Go through the data and copy every line in which "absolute" appears.

--*--

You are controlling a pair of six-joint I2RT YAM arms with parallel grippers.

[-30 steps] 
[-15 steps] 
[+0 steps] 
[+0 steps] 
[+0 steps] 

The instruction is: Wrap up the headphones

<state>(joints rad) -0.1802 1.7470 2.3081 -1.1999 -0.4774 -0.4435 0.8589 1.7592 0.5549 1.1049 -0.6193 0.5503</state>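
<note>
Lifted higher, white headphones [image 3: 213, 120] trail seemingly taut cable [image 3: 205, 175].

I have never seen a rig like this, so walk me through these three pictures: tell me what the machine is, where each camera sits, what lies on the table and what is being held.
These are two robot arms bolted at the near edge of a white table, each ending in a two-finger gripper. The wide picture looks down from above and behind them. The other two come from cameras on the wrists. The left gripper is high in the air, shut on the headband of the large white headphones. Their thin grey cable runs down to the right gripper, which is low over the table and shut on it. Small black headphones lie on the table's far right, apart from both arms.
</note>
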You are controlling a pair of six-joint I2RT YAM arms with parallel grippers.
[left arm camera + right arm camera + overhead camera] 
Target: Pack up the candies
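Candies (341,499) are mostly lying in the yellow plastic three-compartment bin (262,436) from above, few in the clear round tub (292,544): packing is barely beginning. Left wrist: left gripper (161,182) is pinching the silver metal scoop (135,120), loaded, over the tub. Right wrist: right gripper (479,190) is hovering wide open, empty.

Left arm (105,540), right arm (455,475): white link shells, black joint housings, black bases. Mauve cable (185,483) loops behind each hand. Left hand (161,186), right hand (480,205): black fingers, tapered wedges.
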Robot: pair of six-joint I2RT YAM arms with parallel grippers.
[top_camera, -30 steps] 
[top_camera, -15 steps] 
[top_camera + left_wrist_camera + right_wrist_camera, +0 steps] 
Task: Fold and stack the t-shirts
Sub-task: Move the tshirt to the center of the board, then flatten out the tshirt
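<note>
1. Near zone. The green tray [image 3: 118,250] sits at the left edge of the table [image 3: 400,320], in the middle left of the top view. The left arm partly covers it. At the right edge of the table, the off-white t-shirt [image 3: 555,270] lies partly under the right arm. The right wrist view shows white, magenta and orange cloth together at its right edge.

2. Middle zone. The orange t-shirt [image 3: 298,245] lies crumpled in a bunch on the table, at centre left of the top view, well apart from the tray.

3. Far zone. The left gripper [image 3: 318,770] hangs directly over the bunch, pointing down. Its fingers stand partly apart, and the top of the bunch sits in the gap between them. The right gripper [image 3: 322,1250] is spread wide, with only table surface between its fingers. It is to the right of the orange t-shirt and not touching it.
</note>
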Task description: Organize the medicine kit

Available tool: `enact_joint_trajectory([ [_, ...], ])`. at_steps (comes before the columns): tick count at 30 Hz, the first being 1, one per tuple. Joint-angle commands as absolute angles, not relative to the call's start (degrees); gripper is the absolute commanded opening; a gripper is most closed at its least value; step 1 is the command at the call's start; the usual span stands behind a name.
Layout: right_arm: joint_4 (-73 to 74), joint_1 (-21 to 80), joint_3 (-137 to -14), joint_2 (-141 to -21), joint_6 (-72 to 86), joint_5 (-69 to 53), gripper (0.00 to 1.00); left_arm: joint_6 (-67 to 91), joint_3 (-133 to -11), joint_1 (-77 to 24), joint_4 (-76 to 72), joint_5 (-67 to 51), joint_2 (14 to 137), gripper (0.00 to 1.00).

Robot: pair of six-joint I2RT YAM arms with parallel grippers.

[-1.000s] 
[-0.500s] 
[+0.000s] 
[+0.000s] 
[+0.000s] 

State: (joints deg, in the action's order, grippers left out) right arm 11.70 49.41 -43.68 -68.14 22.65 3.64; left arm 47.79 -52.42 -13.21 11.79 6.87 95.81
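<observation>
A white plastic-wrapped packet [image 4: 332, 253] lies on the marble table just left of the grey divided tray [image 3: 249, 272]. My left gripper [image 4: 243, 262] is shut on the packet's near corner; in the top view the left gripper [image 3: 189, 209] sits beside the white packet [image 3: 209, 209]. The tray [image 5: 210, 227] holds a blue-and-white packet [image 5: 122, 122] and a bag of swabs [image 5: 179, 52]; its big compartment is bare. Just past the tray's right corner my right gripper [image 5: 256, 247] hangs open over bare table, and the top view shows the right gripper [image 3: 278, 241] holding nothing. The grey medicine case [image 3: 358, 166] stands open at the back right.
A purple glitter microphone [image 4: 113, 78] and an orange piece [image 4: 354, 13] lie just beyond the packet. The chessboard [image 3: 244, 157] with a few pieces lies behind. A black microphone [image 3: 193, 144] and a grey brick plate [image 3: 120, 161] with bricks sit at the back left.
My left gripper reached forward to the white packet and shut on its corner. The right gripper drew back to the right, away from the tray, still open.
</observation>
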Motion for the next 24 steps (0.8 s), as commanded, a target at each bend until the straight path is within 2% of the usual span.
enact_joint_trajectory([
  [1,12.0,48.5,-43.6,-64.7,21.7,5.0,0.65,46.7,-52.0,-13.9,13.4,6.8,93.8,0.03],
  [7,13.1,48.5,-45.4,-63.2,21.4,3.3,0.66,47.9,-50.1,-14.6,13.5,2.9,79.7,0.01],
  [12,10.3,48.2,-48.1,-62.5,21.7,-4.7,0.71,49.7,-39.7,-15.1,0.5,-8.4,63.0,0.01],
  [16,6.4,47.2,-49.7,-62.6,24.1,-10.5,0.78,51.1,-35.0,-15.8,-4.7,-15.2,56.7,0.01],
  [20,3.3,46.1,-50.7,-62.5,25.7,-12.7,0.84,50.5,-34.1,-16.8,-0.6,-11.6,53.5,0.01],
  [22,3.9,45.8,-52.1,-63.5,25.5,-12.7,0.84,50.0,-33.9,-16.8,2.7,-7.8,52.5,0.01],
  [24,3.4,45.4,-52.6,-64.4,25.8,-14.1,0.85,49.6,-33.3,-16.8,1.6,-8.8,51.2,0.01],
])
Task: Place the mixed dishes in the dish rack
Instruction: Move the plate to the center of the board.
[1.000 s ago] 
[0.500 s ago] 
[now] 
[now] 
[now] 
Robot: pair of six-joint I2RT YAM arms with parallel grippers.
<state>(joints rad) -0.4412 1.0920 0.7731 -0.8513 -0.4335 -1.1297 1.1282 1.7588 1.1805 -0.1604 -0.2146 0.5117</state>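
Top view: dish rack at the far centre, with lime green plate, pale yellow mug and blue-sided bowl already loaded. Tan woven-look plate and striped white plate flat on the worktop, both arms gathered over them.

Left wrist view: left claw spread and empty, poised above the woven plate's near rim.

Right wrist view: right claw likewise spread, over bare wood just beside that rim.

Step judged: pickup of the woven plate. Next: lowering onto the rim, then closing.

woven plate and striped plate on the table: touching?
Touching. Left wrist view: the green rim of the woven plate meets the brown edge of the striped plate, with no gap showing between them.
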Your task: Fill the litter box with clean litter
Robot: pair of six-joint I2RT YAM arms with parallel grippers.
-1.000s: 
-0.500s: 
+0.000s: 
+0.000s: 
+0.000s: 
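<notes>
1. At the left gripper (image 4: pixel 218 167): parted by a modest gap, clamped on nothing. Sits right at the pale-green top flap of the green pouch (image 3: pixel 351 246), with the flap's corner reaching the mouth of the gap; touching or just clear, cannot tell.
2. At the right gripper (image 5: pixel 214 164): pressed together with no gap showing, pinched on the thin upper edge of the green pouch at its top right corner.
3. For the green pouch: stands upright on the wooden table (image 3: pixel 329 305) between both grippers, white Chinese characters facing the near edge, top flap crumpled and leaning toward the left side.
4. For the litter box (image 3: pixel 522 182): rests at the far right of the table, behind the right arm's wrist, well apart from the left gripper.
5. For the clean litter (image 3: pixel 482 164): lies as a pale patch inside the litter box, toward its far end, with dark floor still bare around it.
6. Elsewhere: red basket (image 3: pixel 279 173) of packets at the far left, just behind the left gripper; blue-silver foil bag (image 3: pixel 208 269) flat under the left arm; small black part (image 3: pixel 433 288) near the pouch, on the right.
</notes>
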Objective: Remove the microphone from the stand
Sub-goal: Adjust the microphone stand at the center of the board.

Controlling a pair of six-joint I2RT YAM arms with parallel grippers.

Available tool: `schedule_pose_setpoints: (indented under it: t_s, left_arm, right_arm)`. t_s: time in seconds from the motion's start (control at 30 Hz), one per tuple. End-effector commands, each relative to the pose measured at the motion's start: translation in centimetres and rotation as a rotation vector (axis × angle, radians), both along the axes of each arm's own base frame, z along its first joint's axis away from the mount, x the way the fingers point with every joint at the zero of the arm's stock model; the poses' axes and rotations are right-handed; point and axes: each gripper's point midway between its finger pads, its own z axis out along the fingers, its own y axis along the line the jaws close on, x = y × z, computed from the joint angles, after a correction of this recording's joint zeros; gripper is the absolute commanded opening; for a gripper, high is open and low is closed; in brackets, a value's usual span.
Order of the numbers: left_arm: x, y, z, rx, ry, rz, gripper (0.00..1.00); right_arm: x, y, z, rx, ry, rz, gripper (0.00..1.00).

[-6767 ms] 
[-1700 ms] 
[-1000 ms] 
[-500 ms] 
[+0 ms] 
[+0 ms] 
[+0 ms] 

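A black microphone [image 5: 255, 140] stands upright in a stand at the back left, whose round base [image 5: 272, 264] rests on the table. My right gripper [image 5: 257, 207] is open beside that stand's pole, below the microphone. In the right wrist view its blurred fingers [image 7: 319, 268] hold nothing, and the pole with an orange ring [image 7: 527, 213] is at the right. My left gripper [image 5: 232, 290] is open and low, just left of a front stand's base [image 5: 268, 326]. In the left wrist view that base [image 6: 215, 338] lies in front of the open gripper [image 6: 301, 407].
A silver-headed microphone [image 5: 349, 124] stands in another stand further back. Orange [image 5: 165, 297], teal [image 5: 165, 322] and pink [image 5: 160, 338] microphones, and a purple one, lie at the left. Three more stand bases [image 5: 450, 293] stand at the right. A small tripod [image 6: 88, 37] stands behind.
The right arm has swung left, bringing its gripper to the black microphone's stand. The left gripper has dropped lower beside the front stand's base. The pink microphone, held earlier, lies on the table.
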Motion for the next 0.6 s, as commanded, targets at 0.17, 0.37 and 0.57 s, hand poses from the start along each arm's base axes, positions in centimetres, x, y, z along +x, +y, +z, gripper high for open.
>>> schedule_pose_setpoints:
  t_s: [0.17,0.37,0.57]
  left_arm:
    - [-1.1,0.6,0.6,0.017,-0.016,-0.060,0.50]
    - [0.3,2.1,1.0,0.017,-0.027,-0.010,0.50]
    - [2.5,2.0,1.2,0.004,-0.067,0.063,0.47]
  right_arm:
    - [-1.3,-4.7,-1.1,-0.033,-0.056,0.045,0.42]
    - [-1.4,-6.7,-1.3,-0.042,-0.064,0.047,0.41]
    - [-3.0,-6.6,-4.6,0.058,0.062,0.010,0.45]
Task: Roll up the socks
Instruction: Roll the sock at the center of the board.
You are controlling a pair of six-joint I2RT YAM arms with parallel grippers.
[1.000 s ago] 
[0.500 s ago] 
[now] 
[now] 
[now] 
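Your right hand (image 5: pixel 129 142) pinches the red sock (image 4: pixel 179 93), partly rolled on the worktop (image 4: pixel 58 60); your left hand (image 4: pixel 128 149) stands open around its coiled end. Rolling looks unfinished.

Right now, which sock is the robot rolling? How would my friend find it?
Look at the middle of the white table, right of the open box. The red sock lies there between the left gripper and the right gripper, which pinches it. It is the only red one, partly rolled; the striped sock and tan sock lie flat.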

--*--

▶ [TASK OUTPUT]
Available tool: `enact_joint_trajectory([ [_, ...], ])`. at_steps (comes before the columns): tick count at 30 Hz, the first being 1, one per tuple. Joint-angle commands as absolute angles, not relative to the call's start (degrees); gripper is the absolute commanded opening; a gripper is most closed at its least value; step 1 is the command at the call's start; the usual span stands behind a name.
Available tool: `schedule_pose_setpoints: (indented under it: t_s, left_arm, right_arm)`. t_s: time in seconds from the motion's start (control at 30 Hz), one per tuple. End-effector commands, each relative to the pose measured at the motion's start: translation in centimetres and rotation as a rotation vector (axis × angle, radians), both along the axes of each arm's own base frame, z along its first joint's axis away from the mount, x the way the fingers point with every joint at the zero of the arm's stock model; the poses' axes and rotations are right-handed; point and axes: each gripper's point midway between its finger pads, its own z axis out along the fingers, its own y axis along the line the jaws close on, x = y × z, computed from the joint angles, after a correction of this recording's joint zeros; gripper is the absolute commanded opening; for a gripper, high is open and low is closed; in brackets, a value's usual span.

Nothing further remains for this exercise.